А сейчас мне требовалось время на восстановление, и почему-то я была уверена, что свет предоставит мне его. Скорее всего, Старец пока не появится, ведь у него таких, как я… Ай, я не знала, скольких ещё ему нужно было посетить и покалечить. Да и не желала его видеть, если честно. Моя ненависть к Свету немного улеглась после всего, что Елиазар поведал в заброшенном доме, хотя от его повествования голова до сих пор шла кругом. Я чувствовала себя средневековым человеком, которому пытались объяснить устройство вселенной: что земля была шарообразной, а не плоской, что она вращалась вокруг солнца, а не наоборот, и что звёзды — это не крошечные, светящиеся камни, приклеенные к небесному своду, а бесчисленное множество подобных солнц, паривших в бесконечной пустоте под названием «Космос». Рассказ Елиазара перечеркивал все мои представления о жизни, об устройстве мира и о земных религиях. Однако благодаря ему за рассыпавшейся старой реальностью, наконец, замаячила новая — странная и непонятная, но хоть какая-то. Вот только я по-прежнему не понимала, зачем Высшим Силам понадобились наши жалкие жизни. Разве могли мы решать Судьбы миллионов, если даже со своими не способны были разобраться? Зачем они боролись за нас и пытались поделить? Может, вовсе не из-за нашей ценности, а из-за нашей цены? Вдруг мы являлись разменными монетами, которые Высшие Силы, подверженные схожим порокам, использовали для собственного превосходства?..
Мне казалось, что, получив ответы, я успокоюсь. Но я лишь заглянула через маленькую щёлочку в другой, высший мир, и вопросов стало ещё больше…

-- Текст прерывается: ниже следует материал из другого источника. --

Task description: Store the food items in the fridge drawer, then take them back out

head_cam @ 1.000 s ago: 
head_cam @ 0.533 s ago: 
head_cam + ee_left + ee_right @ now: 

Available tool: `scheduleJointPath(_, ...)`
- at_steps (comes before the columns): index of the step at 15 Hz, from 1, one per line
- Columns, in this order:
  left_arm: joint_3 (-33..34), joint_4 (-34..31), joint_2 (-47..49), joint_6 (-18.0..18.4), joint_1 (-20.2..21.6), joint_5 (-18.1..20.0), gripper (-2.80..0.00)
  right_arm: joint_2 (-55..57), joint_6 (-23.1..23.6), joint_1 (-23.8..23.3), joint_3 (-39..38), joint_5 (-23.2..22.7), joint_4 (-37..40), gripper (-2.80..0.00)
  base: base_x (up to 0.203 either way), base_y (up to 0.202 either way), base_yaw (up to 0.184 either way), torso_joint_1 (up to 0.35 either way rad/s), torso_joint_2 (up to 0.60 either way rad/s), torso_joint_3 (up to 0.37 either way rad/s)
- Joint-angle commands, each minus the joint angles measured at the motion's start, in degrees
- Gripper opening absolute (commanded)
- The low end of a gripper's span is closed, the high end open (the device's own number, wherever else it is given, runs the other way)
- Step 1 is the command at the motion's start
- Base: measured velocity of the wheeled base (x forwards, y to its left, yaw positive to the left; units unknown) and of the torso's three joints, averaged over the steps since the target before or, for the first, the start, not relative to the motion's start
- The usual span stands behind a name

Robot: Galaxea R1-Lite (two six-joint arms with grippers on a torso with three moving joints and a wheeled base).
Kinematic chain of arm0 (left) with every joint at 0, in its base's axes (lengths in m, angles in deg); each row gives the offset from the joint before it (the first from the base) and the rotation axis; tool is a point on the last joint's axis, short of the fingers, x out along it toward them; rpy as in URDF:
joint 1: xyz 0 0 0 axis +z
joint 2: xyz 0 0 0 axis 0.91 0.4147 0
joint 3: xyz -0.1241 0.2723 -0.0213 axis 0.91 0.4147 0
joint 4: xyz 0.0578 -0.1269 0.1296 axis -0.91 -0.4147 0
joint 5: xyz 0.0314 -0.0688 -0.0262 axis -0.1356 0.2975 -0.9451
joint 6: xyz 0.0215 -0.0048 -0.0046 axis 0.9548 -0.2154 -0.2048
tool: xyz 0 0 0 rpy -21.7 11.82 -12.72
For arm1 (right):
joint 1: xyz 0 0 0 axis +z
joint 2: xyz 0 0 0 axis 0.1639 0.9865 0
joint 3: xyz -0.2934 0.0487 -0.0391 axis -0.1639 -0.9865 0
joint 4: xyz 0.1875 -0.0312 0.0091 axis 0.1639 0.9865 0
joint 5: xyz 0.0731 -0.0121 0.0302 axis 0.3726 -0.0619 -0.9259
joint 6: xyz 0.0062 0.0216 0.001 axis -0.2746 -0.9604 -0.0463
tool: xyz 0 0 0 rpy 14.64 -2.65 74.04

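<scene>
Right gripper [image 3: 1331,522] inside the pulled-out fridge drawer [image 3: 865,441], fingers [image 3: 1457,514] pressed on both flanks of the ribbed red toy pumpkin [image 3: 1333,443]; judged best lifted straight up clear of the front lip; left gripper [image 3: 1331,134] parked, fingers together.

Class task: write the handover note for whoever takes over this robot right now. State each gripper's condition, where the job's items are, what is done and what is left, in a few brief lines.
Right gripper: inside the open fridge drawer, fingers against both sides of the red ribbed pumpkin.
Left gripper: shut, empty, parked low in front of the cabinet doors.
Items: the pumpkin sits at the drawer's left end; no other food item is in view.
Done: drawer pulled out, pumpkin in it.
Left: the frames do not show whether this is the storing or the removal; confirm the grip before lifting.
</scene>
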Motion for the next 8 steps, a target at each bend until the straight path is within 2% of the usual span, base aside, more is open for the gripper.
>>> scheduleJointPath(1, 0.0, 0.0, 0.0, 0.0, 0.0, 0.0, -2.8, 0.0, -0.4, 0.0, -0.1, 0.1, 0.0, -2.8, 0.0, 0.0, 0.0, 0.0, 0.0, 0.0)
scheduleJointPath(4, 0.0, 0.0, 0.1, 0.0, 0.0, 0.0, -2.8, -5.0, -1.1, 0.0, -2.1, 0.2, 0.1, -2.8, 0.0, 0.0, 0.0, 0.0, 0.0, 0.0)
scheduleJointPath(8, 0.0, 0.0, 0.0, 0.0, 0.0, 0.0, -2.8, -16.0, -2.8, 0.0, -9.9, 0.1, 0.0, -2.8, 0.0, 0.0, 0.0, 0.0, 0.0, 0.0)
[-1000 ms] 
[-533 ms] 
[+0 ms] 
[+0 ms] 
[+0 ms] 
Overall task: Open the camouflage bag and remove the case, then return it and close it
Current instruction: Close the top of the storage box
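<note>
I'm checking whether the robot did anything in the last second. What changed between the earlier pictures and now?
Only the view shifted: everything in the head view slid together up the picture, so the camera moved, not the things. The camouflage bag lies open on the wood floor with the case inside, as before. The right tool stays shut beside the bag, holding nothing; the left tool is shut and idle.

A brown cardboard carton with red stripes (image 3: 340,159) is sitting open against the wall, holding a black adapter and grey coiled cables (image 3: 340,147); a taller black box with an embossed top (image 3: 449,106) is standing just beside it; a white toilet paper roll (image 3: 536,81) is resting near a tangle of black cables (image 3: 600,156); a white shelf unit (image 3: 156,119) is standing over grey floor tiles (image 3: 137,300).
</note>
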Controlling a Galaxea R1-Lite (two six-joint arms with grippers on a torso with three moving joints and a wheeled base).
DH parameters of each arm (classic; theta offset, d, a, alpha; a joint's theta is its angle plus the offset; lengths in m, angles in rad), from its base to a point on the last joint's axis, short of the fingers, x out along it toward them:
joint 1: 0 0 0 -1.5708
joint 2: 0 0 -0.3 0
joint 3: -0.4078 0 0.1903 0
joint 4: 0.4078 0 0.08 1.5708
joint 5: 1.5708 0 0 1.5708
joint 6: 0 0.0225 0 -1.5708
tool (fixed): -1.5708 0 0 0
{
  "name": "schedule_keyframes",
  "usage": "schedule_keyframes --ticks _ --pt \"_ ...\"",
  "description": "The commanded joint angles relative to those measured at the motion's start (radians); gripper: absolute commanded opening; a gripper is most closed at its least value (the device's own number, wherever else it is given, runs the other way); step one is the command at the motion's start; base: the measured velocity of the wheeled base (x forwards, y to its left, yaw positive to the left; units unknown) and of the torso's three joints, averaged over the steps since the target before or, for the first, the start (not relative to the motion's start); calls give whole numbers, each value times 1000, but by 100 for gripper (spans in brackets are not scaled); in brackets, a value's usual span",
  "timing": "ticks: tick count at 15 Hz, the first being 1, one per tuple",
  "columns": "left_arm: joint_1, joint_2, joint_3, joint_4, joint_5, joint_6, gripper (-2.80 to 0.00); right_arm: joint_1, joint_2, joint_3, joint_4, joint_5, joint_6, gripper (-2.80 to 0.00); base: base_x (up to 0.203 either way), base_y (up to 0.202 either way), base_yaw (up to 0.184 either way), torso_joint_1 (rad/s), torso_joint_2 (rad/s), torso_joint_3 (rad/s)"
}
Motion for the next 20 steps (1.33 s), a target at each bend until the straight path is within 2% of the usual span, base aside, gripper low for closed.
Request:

—Уже очнулась?— удивлённо спросила девушка, бесшумно появившаяся на пороге палаты.
Я с трудом перевела на неё взгляд и сфокусировала внимание, которое витало в иных мирах.
Это оказалась медсестра — стройная, молодая и, наверное, красивая, поскольку из-за обилия косметики естественные черты её лица почти не просматривались. Золотые волосы лежали аккуратными локонами, создавая вокруг головы подобие гривы и выдавая уйму времени, которую девушка потратила на создание своей причёски. Я слегка кивнула в ответ, больше только глазами. А когда, наконец, смогла поймать её взгляд, то вместо радости и облегчения обнаружила на кукольном лице недовольное и нетерпеливое выражение, заставившее съёжиться под тонкой простынёй. Наверное, я испортила ей спокойную смену…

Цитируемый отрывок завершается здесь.